> WHAT YOU ARE ASKED TO DO
Among the lines below, take the one holding "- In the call", the one holding "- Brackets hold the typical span", and all lines between them. Set them down exactly.

> DATA BELOW
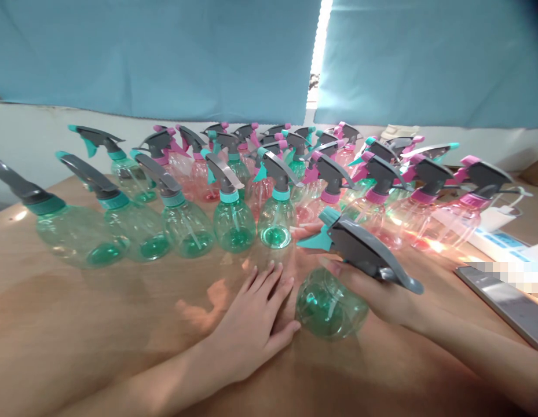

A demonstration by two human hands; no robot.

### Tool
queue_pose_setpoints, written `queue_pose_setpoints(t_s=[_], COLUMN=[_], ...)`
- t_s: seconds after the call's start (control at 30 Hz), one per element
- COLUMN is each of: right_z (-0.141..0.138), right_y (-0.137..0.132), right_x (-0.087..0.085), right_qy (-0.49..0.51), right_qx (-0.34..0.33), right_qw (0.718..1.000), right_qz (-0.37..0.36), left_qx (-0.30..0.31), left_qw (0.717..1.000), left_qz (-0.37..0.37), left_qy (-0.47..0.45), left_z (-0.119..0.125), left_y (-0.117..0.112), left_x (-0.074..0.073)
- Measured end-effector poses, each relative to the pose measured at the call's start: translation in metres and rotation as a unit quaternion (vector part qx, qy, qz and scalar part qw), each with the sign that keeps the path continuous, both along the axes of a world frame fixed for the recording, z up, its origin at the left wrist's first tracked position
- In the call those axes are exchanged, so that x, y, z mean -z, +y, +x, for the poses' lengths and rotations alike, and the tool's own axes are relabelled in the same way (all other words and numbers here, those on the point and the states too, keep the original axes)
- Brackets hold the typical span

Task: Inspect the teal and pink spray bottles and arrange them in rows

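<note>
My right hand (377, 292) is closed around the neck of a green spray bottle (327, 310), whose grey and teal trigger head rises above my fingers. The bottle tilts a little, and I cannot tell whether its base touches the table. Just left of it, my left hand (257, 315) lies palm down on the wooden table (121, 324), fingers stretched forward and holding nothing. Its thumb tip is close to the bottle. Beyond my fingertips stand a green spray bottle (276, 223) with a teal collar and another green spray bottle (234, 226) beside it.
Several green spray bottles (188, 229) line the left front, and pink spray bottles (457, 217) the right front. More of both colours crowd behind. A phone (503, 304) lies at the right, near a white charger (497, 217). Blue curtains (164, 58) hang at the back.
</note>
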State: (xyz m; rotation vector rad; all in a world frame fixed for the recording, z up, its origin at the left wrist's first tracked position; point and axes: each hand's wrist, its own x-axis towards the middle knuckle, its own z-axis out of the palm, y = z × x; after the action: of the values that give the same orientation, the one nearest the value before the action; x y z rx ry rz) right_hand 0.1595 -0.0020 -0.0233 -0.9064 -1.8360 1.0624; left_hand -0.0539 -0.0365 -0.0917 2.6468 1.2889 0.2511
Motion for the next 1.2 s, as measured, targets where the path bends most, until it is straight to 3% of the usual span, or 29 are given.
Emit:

> RESULT OF THE EXERCISE
- In the call those axes are exchanged, so that x, y, z mean -z, +y, +x, for the poses' lengths and rotations alike, and the tool's own axes are relabelled in the same way (all other words and numbers here, those on the point and the states too, keep the original axes)
- Brackets hold the typical span

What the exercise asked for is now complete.